*** Records for this task ***

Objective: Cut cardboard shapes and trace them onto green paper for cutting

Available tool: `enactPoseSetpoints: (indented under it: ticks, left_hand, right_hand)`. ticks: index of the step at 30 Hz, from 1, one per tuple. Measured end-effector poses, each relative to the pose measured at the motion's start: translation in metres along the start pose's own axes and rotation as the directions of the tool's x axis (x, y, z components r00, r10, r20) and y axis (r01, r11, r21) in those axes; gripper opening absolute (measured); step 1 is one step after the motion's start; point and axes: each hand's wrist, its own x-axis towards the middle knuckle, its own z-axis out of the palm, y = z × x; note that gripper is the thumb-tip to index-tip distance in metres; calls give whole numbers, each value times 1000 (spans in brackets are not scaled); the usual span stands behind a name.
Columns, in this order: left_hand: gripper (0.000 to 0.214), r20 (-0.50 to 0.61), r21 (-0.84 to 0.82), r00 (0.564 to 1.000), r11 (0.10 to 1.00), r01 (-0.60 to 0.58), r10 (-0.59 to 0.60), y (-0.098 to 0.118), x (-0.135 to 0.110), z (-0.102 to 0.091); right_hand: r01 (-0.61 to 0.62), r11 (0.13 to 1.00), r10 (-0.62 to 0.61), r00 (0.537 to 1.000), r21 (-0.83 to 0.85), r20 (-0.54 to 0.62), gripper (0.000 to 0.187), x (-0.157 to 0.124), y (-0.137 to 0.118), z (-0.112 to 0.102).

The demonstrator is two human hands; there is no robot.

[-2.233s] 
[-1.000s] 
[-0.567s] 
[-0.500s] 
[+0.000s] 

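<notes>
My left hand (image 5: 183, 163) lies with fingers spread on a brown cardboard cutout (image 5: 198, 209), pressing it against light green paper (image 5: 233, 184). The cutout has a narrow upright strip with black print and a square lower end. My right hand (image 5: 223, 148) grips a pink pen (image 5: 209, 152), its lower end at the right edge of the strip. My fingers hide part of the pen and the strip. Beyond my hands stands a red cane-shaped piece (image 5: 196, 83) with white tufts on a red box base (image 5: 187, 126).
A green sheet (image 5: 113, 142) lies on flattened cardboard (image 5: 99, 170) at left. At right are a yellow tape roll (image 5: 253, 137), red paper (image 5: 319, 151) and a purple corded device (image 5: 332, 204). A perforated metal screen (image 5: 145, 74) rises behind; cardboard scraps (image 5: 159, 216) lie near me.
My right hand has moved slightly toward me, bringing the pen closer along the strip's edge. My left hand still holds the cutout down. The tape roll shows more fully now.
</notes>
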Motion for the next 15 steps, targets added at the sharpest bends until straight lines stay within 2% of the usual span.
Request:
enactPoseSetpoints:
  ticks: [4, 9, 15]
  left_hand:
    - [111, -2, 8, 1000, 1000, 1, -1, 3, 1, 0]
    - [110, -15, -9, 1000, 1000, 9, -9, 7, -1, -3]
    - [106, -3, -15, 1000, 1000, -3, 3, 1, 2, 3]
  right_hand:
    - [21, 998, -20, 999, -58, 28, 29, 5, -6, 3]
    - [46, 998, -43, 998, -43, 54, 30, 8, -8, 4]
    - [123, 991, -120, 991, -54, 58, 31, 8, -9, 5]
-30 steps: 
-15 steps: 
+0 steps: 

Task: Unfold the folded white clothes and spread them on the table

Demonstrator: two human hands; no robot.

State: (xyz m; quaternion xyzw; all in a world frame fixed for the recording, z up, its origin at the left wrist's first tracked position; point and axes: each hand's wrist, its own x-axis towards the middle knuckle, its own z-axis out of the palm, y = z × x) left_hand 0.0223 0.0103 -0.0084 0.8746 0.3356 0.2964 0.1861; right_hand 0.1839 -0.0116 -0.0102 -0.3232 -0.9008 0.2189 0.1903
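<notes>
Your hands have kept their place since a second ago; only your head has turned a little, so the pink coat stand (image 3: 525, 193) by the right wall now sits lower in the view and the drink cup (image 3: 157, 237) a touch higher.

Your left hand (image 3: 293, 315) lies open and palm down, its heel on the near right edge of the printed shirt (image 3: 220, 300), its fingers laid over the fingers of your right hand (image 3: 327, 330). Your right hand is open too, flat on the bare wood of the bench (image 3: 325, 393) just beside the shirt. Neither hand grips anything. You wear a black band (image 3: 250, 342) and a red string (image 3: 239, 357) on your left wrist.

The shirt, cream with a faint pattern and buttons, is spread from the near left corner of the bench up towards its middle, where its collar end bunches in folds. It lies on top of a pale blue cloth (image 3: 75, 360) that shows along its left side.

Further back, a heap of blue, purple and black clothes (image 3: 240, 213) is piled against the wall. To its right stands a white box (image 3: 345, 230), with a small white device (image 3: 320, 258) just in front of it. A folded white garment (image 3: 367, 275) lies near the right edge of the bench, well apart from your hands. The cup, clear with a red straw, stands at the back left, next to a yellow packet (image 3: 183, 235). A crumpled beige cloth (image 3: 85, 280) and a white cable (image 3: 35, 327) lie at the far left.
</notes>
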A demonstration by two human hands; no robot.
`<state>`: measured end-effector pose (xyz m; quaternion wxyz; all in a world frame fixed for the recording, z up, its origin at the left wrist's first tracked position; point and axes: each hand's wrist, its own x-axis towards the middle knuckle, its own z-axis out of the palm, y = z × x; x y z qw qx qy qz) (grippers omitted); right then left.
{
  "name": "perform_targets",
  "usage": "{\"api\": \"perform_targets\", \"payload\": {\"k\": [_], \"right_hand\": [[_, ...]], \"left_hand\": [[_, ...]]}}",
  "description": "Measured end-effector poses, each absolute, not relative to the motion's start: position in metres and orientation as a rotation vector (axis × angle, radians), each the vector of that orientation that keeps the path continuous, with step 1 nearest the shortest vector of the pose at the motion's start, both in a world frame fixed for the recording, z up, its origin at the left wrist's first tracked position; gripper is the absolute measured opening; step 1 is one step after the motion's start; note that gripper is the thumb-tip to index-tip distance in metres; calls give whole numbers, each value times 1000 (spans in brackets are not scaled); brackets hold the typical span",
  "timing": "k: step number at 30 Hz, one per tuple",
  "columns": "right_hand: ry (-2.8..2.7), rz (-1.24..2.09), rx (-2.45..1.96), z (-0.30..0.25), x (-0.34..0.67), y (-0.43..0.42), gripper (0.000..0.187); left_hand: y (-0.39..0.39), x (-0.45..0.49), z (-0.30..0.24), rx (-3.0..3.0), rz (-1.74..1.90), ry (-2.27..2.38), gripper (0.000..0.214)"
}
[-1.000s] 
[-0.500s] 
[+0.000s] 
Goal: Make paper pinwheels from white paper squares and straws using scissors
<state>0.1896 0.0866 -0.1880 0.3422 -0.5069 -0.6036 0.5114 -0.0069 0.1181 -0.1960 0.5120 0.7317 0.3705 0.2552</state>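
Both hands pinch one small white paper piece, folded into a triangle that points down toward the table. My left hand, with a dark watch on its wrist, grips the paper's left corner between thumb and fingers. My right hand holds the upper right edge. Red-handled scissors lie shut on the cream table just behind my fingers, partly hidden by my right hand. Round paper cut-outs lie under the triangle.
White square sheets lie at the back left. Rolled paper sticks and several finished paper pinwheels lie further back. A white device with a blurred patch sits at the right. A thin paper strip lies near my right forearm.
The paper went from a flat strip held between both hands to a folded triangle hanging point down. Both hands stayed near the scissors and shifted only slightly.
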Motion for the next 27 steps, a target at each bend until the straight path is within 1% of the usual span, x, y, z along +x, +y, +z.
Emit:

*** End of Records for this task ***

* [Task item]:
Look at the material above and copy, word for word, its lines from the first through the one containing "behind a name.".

* [Task output]:
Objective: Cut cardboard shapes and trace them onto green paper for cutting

Available tool: `enactPoseSetpoints: (indented under it: ticks, left_hand, right_hand)`. ticks: index of the step at 30 Hz, from 1, one per tuple. Measured end-effector poses, each relative to the pose measured at the motion's start: translation in metres along the start pose's own axes and rotation as the directions of the tool's x axis (x, y, z components r00, r10, r20) and y axis (r01, r11, r21) in those axes; gripper opening absolute (measured); step 1 is one step after the motion's start; point and axes: each hand's wrist, its own x-axis towards the middle knuckle, its own z-axis out of the palm, y = z × x; note that gripper is the thumb-tip to index-tip distance in metres; calls give whole numbers, each value times 1000 (spans in brackets are not scaled); the usual span stands behind a name.

As written, the answer is complete.